Though a flurry of trades in recent years has depleted some of the depth in the Dodgers’ farm system, the team’s top decision-maker believes he has enough prospect capital to acquire an ace-caliber pitcher such as Max Scherzer or Jose Barrios before Friday’s trade deadline.
“I think we have a really good system right now,” Andrew Friedman, the team’s president of baseball operations, said this week. “And the top end of our system, I think, is really strong.”
Venezuelan catchers Keibert Ruiz and Diego Cartaya are believed to be among the most coveted Dodgers prospects in trade talks, and pitchers Josiah Gray, Bobby Miller and Ryan Pepiot are sure to garner interest.
It doesn’t always take a bundle of top prospects to acquire a rental player such as Scherzer, the Washington Nationals ace who is in the final year of a seven-year, $210-million deal and reportedly would prefer to be traded to one of the three National League West contenders.
In 2017, the Dodgers acquired right-hander Yu Darvish, who was in the final year of a six-year, $56-million deal with the Texas Rangers, for No. 4-rated prospect Willie Calhoun, No. 17-ranked A.J. Alexy and No 27-ranked Brendon Davis.
Calhoun hit .300 with 31 homers and 93 RBIs in 128 triple-A games in 2017 and has been OK but not great for the Rangers, hitting .248 with a .722 on-base-plus-slugging percentage, 30 homers and 95 RBIs in 219 big-league games over the last five years.
Alexy, an 11th-round pick of the Dodgers in 2016, was a 19-year-old Class-A pitcher at the time of the trade.

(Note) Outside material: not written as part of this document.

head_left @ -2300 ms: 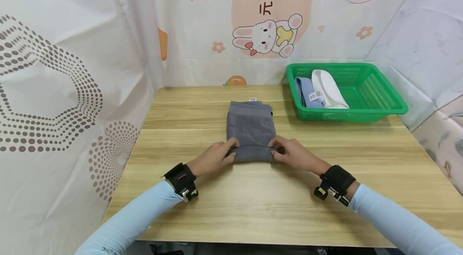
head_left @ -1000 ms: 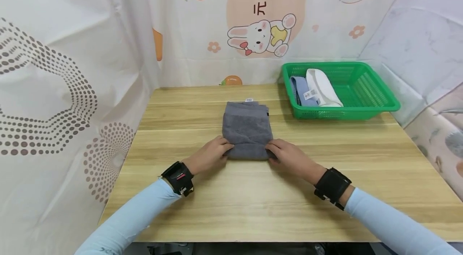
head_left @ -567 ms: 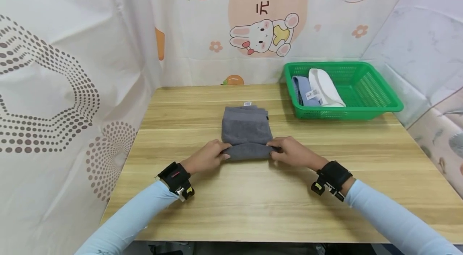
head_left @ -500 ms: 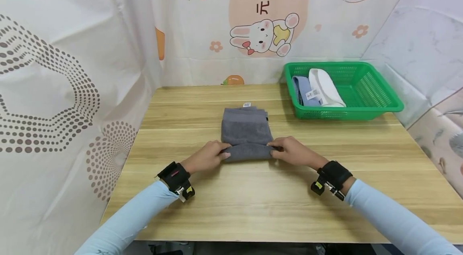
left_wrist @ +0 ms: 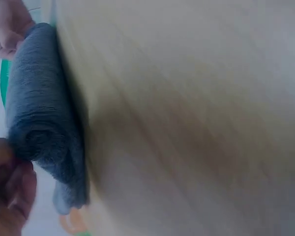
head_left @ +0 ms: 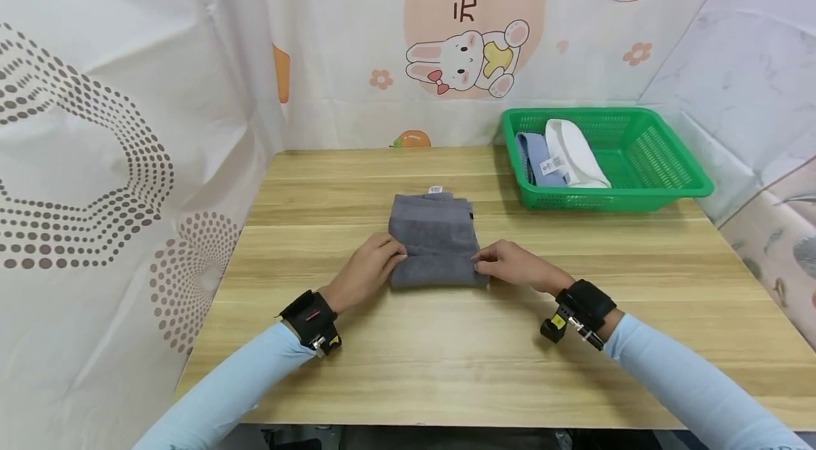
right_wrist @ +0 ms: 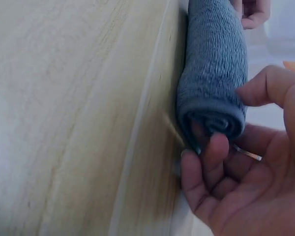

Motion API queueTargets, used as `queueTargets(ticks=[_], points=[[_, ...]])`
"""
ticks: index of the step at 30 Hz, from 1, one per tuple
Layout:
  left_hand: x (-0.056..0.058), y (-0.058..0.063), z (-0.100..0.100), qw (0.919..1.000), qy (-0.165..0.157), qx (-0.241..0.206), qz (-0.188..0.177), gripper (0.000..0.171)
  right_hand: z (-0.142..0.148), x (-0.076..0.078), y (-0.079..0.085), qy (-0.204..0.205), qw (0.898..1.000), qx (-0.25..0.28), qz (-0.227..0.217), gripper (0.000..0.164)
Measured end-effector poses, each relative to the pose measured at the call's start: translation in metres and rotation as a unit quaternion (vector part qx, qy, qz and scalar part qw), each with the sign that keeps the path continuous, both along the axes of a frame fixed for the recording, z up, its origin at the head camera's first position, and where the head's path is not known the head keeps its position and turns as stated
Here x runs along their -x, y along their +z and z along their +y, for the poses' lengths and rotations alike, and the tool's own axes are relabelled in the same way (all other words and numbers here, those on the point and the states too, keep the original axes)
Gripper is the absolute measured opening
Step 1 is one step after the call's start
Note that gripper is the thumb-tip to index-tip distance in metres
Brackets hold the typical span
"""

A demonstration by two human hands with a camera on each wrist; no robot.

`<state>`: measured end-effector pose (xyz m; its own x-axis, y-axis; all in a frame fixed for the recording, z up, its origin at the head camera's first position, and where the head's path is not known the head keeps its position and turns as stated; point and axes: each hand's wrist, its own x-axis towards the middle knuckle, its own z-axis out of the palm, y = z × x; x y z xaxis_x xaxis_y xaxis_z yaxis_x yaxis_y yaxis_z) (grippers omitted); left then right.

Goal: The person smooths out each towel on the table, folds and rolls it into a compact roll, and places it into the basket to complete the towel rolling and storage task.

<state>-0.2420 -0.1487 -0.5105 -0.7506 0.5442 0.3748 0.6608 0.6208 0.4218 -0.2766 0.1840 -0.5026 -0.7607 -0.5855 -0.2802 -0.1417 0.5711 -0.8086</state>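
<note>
A grey towel (head_left: 433,230) lies on the wooden table, its near end turned into a roll (head_left: 440,271) and its far part flat, with a white tag at the far edge. My left hand (head_left: 366,269) grips the left end of this roll, and my right hand (head_left: 519,267) pinches the right end. In the right wrist view the coiled layers of the towel (right_wrist: 214,64) show, with the thumb on top and fingers at the open end. The left wrist view has the rolled towel (left_wrist: 39,83) at its left, fingertips close against the coil.
A green basket (head_left: 593,200) stands at the back right of the table (head_left: 446,365). Inside lie a folded blue cloth (head_left: 538,152) and a folded white cloth (head_left: 576,159). A printed curtain (head_left: 344,81) hangs behind the table's far edge.
Over the last second the towel's far edge has come nearer to me while the near end is rolled. Both hands have stayed at the roll's ends, with their grip shifting.
</note>
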Motion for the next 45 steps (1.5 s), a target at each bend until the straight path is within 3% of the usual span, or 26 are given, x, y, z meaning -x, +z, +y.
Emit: queueTargets(ticks=[3, 7, 8, 10, 11, 12, 14, 15, 16, 18, 22, 27, 28, 30, 32, 34, 37, 40, 45], points=[[-0.003, 0.004, -0.002, 0.9972, -0.033, 0.043, 0.051, 0.027, -0.001, 0.0, 0.003, -0.014, 1.0, 0.0, -0.01, 0.036], [-0.007, 0.004, -0.003, 0.9953, -0.047, 0.073, 0.042, 0.043, -0.002, -0.002, 0.007, -0.032, 0.999, 0.007, -0.02, 0.03], [-0.007, 0.003, -0.004, 0.9956, -0.046, 0.074, 0.036, 0.041, -0.003, -0.004, 0.008, -0.03, 1.0, 0.001, 0.004, 0.025], [-0.008, 0.001, -0.003, 0.9958, -0.041, 0.076, 0.031, 0.039, -0.008, -0.01, 0.011, 0.0, 0.993, -0.027, 0.119, 0.018], [-0.008, 0.0, -0.003, 0.9957, -0.04, 0.079, 0.028, 0.038, -0.011, -0.014, 0.012, 0.017, 0.98, -0.046, 0.194, 0.016], [-0.008, -0.001, -0.003, 0.9954, -0.038, 0.084, 0.024, 0.038, -0.015, -0.019, 0.013, 0.035, 0.958, -0.07, 0.275, 0.014], [-0.007, -0.001, -0.004, 0.9949, -0.036, 0.093, 0.012, 0.038, -0.021, -0.029, 0.013, 0.064, 0.898, -0.11, 0.421, 0.013], [-0.007, -0.001, -0.004, 0.9945, -0.035, 0.098, 0.007, 0.038, -0.023, -0.033, 0.012, 0.072, 0.87, -0.121, 0.473, 0.013], [-0.007, 0.0, -0.004, 0.9943, -0.035, 0.101, 0.0, 0.038, -0.024, -0.035, 0.01, 0.079, 0.856, -0.123, 0.495, 0.014], [-0.006, 0.001, -0.004, 0.994, -0.033, 0.104, -0.012, 0.039, -0.025, -0.039, 0.005, 0.088, 0.85, -0.124, 0.504, 0.022], [-0.005, 0.002, -0.004, 0.9939, -0.024, 0.103, -0.032, 0.04, -0.022, -0.037, -0.005, 0.069, 0.858, -0.121, 0.495, 0.047], [-0.002, 0.001, -0.002, 0.9928, -0.008, 0.092, -0.076, 0.044, -0.02, -0.025, -0.015, 0.086, 0.846, -0.1, 0.516, 0.042], [0.0, 0.001, -0.002, 0.9921, -0.003, 0.086, -0.091, 0.044, -0.02, -0.022, -0.015, 0.091, 0.847, -0.093, 0.515, 0.041], [0.003, 0.001, -0.002, 0.9897, 0.009, 0.073, -0.123, 0.045, -0.021, -0.014, -0.013, 0.098, 0.86, -0.076, 0.495, 0.038], [0.006, 0.001, -0.003, 0.986, 0.022, 0.048, -0.158, 0.041, -0.021, -0.006, -0.009, 0.096, 0.889, -0.061, 0.444, 0.036], [0.009, 0.003, -0.004, 0.9816, 0.029, 0.018, -0.188, 0.035, -0.021, 0.001, -0.004, 0.087, 0.924, -0.051, 0.368, 0.036], [0.011, 0.004, -0.005, 0.9785, 0.025, -0.008, -0.205, 0.024, -0.019, 0.009, 0.002, 0.065, 0.966, -0.054, 0.246, 0.038], [0.01, 0.003, -0.003, 0.9831, 0.022, -0.002, -0.182, 0.018, -0.019, 0.015, 0.007, 0.039, 0.987, -0.053, 0.146, 0.039], [0.006, 0.001, 0.003, 0.9968, 0.02, 0.05, -0.059, 0.014, -0.022, 0.019, 0.013, -0.005, 0.997, -0.039, 0.06, 0.039]])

Davis, a fifth-round pick in 2015, was a 19-year-old Class-A infielder. Neither has risen above the double-A level.
But with the Dodgers battling the San Francisco Giants, San Diego Padres and several other teams for Scherzer, and Berrios, the Minnesota Twins ace, under club control through 2022, it will likely take a sweeter package of prospects to acquire either of the right-handers than it did to get Darvish.

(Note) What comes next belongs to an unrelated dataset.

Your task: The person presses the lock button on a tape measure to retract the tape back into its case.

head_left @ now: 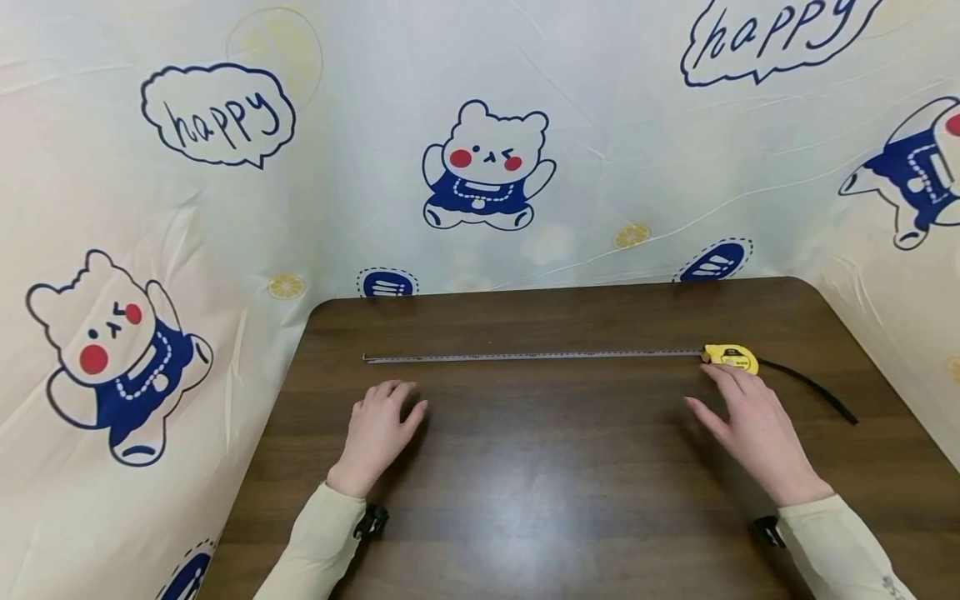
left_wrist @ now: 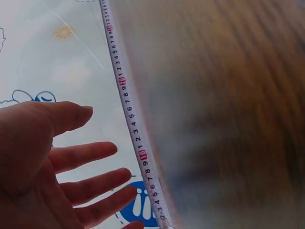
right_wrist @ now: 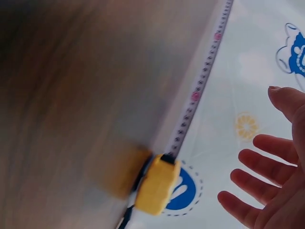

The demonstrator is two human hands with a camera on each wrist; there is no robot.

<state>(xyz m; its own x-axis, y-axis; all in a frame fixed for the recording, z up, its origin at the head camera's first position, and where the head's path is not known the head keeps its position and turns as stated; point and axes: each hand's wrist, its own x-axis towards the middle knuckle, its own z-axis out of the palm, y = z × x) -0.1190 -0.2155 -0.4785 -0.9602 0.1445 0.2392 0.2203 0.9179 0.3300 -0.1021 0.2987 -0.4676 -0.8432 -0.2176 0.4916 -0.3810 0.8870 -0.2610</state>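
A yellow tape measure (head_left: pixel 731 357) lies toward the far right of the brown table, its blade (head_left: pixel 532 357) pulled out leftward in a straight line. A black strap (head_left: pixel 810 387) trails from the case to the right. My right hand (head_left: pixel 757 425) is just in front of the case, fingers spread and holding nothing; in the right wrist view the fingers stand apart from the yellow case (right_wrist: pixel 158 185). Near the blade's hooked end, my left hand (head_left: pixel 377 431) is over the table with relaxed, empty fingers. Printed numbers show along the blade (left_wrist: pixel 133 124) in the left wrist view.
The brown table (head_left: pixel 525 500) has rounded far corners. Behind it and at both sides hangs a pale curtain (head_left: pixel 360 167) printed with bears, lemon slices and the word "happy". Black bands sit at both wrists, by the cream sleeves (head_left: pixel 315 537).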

A closer look at the Dodgers’ top trade chips:
Keibert Ruiz (C)
The 23-year-old switch-hitter, the team’s top-rated prospect according to MLB Pipeline, is more advanced offensively than defensively, combining elite contact skills with power to hit .311 with a 1.012 OPS, 16 homers and 45 RBIs in 52 games for triple-A Oklahoma City this season. He’s hit two homers in 15 at-bats for the Dodgers over the last two seasons.
Josiah Gray (RHP)
A converted shortstop who was a second-round pick of the Reds in 2018, Gray, 23, combines a lively 95-mph fastball with a mid-80s power slider and an upper-70s curveball. Gray, the team’s second-ranked prospect, was limited by a shoulder impingement to four triple-A games this season and is filling in for the injured Clayton Kershaw in the Dodgers’ rotation.
Bobby Miller (RHP)
The organization’s fifth-ranked prospect, Miller, 22, was a first-round pick out of Louisville in 2020. The 6-foot-5, 220-pounder mixes a fastball that sits in the 96-mph range and touches 99 mph with a sharp mid-80s slider and an improving changeup. He is 2-2 with a 2.03 ERA in 13 games for double-A Tulsa, striking out 53 and walking 11 in 44 1/3 innings.
Diego Cartaya (C)
The 19-year-old Cartaya, the sixth-ranked prospect in the system, was considered the top international prospect when he signed for $2.5 million in 2018. He has good plate discipline and contact skills for a teenager, he moves well and has soft hands behind the plate. Cartaya is batting .298 with a 1.023 OPS, 10 homers and 31 RBIs in 31 games for Class-A Rancho Cucamonga.
Ryan Pepiot (RHP)
The organization’s seventh-ranked prospect, Pepiot, 23, features a fastball that sits between 93-96 mph, a sharp low-80s slider and an upper-70s curve, but his best pitch is a changeup with lots of fading action. Pepiot, who adds deception with a cross-body delivery, is 3-4 with a 2.87 ERA at double-A Tulsa, with 81 strikeouts and 26 walks in 59 2/3 innings.